TASK INSTRUCTIONS:
From the records below, copy out exactly the lines from the one containing "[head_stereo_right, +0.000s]" to the one containing "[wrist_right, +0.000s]", both included. Add nothing else.

SOURCE DATA:

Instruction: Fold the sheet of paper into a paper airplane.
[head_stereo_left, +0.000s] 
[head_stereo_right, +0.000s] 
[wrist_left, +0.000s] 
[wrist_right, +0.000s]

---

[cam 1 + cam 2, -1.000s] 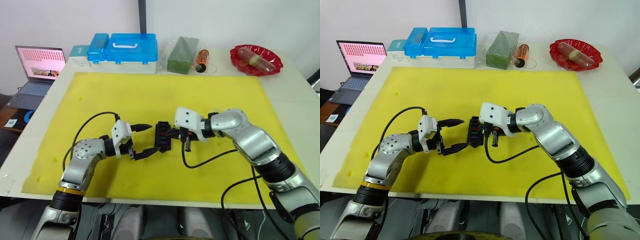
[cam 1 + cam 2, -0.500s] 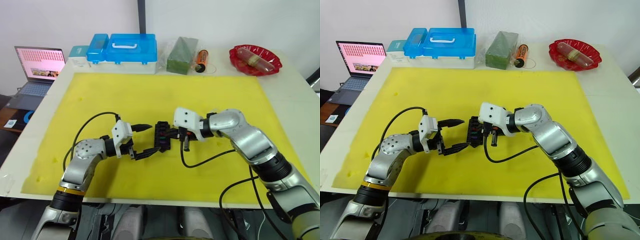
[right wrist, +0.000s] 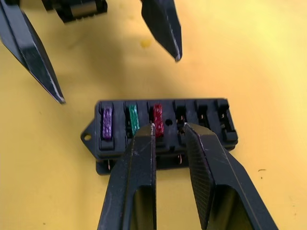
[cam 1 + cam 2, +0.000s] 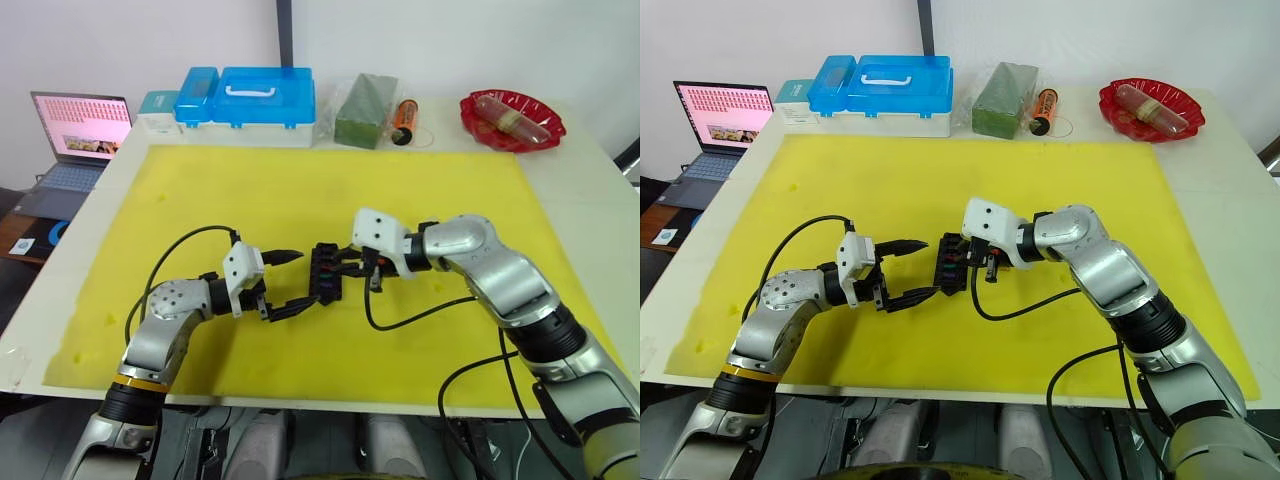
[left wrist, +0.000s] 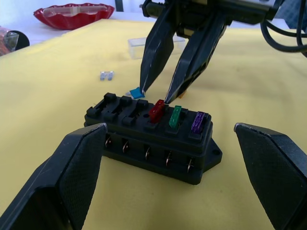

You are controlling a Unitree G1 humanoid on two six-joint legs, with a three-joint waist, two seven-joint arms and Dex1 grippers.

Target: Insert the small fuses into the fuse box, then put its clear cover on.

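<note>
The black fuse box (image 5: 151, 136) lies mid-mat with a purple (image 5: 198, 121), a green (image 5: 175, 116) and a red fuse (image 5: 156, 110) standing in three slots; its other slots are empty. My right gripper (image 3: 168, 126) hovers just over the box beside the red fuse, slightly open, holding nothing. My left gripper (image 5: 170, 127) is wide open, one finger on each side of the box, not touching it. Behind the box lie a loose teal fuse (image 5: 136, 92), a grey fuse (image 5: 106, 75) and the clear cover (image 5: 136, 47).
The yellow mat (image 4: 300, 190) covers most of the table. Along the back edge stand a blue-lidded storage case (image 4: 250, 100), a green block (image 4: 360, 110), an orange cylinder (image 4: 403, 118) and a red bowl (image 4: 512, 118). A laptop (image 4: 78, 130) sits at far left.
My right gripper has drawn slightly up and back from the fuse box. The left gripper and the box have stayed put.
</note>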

ANSWER BOX:
[head_stereo_right, +0.000s] 
[wrist_left, +0.000s] 
[wrist_right, +0.000s]

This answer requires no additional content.